Copy the data below exactly, but not the pictures it contains.

◇ ◇ ◇ ◇

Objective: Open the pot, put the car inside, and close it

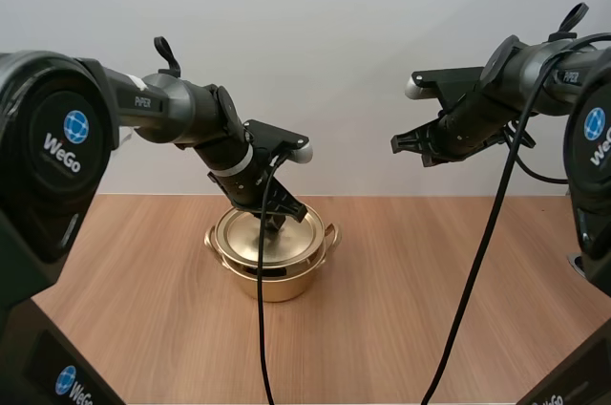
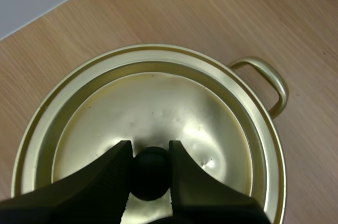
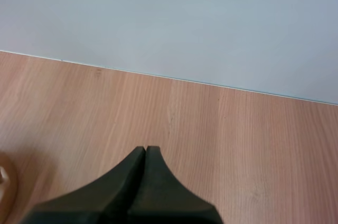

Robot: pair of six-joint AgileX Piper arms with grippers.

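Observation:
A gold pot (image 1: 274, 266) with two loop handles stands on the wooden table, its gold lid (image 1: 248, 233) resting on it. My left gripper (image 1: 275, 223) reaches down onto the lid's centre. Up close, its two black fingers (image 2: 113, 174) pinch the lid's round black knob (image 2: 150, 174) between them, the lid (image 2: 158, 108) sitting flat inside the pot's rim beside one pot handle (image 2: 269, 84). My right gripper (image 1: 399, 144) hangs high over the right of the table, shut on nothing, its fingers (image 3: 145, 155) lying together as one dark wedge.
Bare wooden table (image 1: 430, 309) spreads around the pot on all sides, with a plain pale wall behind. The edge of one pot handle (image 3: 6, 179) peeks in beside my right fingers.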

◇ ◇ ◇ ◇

## [The completed task]
Objective: Open the pot, put the car inside, and close it


Robot: pair of six-joint AgileX Piper arms with grippers.

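Observation:
A gold pot (image 1: 274, 266) with two loop handles stands on the wooden table, its gold lid (image 1: 248, 233) resting on it. My left gripper (image 1: 275, 223) reaches down onto the lid's centre. Up close, its two black fingers (image 2: 113, 174) pinch the lid's round black knob (image 2: 150, 174) between them, the lid (image 2: 158, 108) sitting flat inside the pot's rim beside one pot handle (image 2: 269, 84). My right gripper (image 1: 399, 144) hangs high over the right of the table, shut on nothing, its fingers (image 3: 145, 155) lying together as one dark wedge.
Bare wooden table (image 1: 430, 309) spreads around the pot on all sides, with a plain pale wall behind. The edge of one pot handle (image 3: 6, 179) peeks in beside my right fingers.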

That brings the answer to completion.